As a 17 year old I purchased for the princely sum of fifteen quid an old butchers' bike complete with a dirty great big basket cage, full mudguards and, of course, rod brakes. For it's maiden voyage I decided to take it to my mates who lived a couple of miles away at the bottom of a good sized hill. In the pissing down rain. 


Got to the brow of said hill- traffic fairly heavy- and thought to myself "i'll start with the brakes now as they're poor at the best of times". 

Pulled the brakes. nothing. 

Pulled the brakes harder. nowt. by this time I was in the traffic gaining speed as the hill got steeper.

hmm.

I know! I'll press against the tyre with the sole of my shoe! 


No. Full, heavy guage mudguards put paid to that. Lights at the bottom 300 yards away are on red. loads of cars. I'm going faster.
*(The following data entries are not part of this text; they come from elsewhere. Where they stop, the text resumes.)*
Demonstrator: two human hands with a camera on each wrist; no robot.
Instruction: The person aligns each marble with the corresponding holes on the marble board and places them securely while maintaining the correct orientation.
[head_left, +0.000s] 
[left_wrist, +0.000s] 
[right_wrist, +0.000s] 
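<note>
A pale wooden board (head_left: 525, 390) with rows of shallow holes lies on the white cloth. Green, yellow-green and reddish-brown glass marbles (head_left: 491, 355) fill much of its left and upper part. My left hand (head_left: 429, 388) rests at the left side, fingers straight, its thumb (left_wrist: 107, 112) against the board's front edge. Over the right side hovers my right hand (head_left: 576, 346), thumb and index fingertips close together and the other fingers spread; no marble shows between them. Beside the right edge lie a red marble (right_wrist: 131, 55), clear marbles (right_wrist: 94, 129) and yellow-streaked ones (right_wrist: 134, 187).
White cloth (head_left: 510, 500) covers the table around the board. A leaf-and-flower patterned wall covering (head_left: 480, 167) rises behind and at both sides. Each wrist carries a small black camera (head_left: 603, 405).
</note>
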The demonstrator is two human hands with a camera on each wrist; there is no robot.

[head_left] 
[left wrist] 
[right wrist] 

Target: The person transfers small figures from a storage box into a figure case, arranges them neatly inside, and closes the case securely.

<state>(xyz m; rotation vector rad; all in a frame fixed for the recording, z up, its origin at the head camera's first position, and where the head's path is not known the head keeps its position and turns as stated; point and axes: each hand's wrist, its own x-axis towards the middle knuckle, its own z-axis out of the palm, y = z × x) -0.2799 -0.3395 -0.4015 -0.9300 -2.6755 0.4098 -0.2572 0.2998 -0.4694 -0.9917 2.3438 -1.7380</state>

Thank whoever that I was wearing my cherry red Doc's. If I'd have kicked the front wheel in with my trainies on I would have lost toes.


Thankfully the woman in the big peugeot behind me had the prescence of mind to hang back a bit so she didn't run me over as I lay broken on the floor, on top of the bike. She did look mighty shaken though. 

I then had to carry the 40lb of broken, twisted bike home in the rain with a smashed elbow and a buggered knee. 

I think that bike's still in the cellar where I left it.


----------



## Bicycle (7 Sep 2011)

When a student, I had a 'timed run' home from Bloomsbury to Holland Park. Always flat out, always maximum attack and never any quarter offered to other traffic. Shoulders over the bars and jaw clenched. Really silly stuff...

It included riding under the barrier of the Senate House car park by swinging my leg over the cross bar and crouching next to the frame as I passed while resting on one pedal... The bike just fitted, but not with me on top.

It was often a very scary ride and involved all sorts of heavy-traffic silliness that I wouldn't do now that I'm middle-aged.

Lots of hoiking the bike around and jumping it over things and locking the rear to turn the bike more quickly. Occasionally using my sole to bounce myself off street furniture.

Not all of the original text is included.